• About this task: Beginning with the line that contains "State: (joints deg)" and concluding with the final line of the listing below, output each line exactly, and only those lines.

• Data block:
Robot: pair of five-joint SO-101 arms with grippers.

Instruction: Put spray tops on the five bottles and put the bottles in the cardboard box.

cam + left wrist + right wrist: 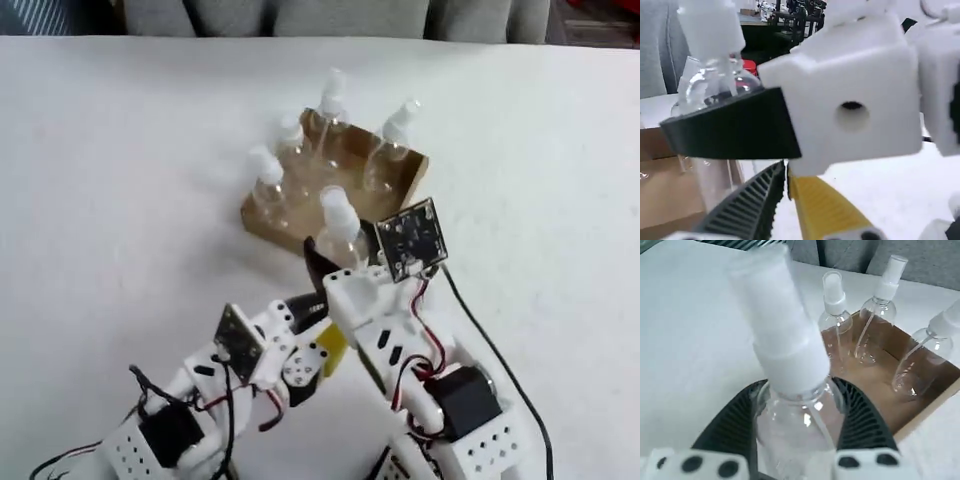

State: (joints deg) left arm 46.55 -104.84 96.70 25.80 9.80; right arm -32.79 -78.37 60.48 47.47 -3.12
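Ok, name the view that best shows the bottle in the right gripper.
The right wrist view: the bottle is close, spray top on, shoulder between both jaws. The high view shows it from above at the cardboard box's near edge. The left wrist view shows part behind a jaw.

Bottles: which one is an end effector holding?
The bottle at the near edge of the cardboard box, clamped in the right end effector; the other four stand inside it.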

• Expected output:
State: (joints deg) left arm 46.55 -104.84 96.70 25.80 9.80; right arm -32.79 -78.37 60.48 47.47 -3.12
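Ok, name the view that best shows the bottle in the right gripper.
The right wrist view: the bottle is close, spray top on, shoulder between both jaws. The high view shows it from above at the cardboard box's near edge. The left wrist view shows part behind a jaw.

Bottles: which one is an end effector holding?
The bottle at the near edge of the cardboard box, clamped in the right end effector; the other four stand inside it.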

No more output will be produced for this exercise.